Starting with the line with "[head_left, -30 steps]" in the entries below and going on through the line with "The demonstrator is", output every line exactly and nothing more. No pictures.

SUPPLIED ENTRIES
----

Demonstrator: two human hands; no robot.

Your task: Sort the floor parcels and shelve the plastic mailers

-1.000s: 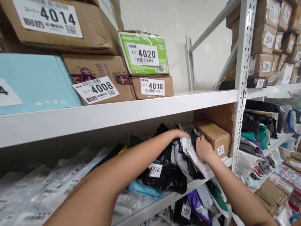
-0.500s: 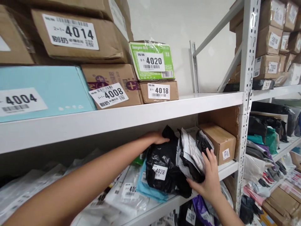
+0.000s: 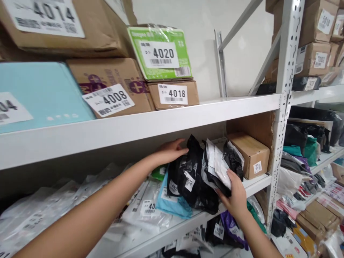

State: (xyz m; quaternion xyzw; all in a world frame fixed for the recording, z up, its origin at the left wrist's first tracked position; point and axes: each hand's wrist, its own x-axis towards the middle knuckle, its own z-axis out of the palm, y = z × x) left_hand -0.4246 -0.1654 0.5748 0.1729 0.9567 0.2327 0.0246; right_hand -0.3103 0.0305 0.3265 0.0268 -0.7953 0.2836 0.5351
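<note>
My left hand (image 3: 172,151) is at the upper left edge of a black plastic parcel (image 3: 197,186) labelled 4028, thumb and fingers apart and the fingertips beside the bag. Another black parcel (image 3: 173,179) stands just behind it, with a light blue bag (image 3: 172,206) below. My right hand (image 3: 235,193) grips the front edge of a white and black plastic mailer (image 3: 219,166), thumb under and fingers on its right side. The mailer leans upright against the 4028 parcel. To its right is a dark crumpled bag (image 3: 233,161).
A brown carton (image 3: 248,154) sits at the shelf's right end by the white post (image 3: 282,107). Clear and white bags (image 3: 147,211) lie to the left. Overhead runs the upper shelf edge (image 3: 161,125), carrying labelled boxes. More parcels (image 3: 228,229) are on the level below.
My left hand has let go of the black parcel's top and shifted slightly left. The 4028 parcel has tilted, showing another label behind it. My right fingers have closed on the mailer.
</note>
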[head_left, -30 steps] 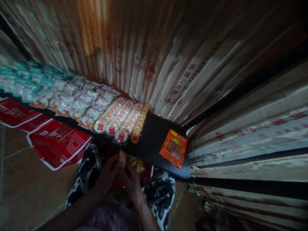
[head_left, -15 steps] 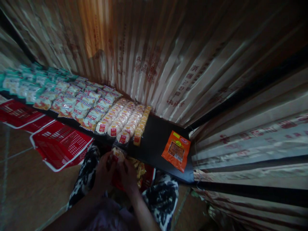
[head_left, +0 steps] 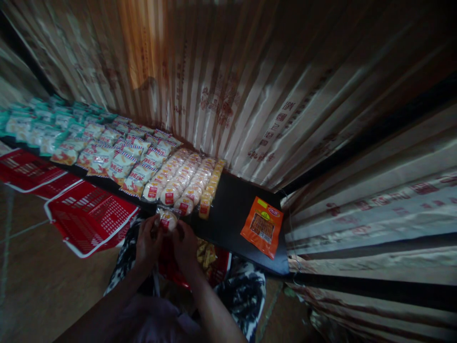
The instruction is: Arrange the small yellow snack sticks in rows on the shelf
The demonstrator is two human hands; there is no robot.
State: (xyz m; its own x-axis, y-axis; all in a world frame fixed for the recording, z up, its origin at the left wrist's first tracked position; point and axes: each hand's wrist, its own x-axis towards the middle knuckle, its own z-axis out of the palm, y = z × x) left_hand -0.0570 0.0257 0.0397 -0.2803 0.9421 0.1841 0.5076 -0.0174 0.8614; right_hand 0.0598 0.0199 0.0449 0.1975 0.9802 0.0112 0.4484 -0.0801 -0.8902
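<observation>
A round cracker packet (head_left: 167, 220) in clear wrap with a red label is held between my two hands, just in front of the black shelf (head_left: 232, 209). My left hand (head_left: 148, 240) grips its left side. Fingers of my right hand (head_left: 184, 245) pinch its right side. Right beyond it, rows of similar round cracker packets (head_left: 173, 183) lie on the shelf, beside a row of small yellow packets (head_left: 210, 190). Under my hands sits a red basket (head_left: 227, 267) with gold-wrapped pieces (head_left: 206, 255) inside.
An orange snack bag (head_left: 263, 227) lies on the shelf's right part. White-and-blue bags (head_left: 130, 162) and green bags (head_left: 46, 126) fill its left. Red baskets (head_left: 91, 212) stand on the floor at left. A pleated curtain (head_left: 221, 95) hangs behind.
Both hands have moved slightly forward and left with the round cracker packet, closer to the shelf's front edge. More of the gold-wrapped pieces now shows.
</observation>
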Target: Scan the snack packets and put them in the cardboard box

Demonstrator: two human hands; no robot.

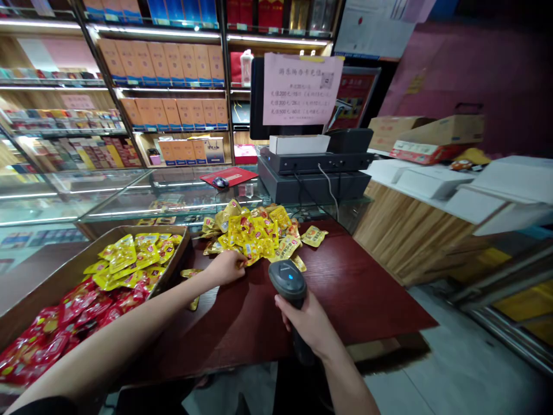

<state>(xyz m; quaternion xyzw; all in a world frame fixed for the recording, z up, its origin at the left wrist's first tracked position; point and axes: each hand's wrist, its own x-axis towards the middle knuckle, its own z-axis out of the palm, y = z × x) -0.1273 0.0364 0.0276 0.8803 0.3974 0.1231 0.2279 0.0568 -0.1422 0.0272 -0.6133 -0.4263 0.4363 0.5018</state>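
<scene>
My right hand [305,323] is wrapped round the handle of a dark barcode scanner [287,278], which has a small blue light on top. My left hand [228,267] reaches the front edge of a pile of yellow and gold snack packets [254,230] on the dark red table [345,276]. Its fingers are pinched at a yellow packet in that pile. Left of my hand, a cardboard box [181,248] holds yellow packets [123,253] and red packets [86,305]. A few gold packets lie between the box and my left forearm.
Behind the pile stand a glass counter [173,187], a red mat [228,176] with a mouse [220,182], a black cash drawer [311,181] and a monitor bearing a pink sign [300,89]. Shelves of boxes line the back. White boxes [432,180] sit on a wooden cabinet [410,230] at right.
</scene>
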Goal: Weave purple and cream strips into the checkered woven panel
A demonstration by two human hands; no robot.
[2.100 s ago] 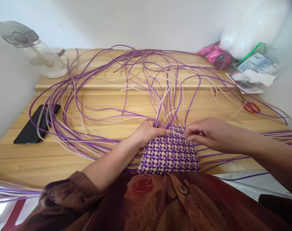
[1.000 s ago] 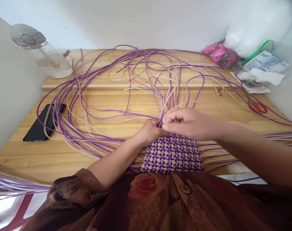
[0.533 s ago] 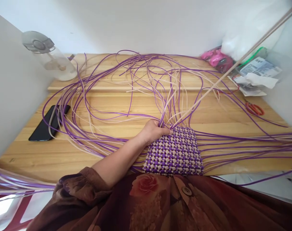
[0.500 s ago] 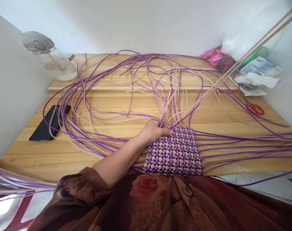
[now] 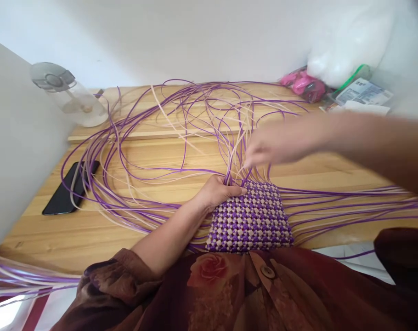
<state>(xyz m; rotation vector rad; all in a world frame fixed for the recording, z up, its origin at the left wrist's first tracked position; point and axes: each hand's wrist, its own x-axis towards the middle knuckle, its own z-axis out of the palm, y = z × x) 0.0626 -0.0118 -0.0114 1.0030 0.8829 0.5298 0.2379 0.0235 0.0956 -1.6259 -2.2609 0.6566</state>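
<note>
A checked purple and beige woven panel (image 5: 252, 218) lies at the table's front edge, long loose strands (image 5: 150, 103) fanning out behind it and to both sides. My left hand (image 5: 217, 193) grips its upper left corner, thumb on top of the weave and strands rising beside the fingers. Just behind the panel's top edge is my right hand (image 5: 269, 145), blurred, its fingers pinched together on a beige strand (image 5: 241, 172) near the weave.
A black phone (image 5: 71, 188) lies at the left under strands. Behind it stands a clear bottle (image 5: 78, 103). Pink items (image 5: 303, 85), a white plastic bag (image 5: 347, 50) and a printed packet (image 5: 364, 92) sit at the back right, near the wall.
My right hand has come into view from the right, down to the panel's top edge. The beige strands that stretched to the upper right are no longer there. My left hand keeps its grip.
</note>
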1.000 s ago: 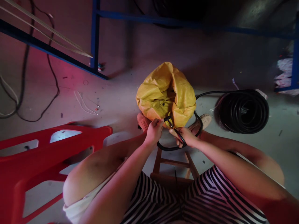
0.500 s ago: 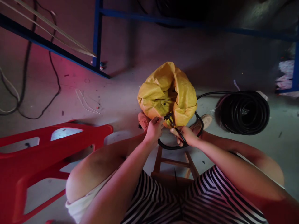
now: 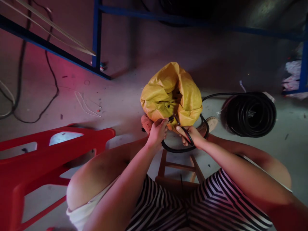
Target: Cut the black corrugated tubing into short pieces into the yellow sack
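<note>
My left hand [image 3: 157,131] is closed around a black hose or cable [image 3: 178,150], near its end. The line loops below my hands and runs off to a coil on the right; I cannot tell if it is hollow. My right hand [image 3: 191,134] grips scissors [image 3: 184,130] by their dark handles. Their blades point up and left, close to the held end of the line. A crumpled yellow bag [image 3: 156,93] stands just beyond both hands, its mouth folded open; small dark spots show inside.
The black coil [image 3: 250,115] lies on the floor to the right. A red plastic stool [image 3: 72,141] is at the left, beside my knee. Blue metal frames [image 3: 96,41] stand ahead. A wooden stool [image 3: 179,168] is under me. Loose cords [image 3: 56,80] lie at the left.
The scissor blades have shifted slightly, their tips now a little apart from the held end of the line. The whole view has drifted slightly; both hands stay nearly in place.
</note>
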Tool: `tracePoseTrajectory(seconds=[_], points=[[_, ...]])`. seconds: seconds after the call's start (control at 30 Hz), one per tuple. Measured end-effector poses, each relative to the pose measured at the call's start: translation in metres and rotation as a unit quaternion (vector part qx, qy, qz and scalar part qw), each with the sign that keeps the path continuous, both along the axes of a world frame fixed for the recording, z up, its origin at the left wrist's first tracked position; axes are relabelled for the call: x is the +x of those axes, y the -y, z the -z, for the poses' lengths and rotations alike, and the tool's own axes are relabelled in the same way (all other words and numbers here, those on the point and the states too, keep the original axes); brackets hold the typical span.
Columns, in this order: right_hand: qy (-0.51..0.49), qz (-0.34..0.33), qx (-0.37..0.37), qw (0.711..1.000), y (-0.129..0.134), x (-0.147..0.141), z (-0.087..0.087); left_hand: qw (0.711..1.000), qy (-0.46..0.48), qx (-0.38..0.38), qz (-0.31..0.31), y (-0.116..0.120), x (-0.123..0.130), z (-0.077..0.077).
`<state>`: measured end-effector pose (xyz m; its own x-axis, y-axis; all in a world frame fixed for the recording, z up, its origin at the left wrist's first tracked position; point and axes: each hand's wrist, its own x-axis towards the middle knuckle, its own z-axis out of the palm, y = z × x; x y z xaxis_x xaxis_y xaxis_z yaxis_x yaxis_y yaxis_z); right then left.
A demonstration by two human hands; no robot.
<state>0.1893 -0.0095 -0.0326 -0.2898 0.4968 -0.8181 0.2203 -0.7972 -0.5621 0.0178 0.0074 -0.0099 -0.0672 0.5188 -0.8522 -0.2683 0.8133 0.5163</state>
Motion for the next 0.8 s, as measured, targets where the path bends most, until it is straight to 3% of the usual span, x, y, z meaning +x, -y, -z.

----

WRITTEN RESPONSE
[head_left, -30 steps] 
[head_left, -15 steps] 
[head_left, +0 steps] 
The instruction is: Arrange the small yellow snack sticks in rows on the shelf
The demonstrator is two human hands; there is no robot.

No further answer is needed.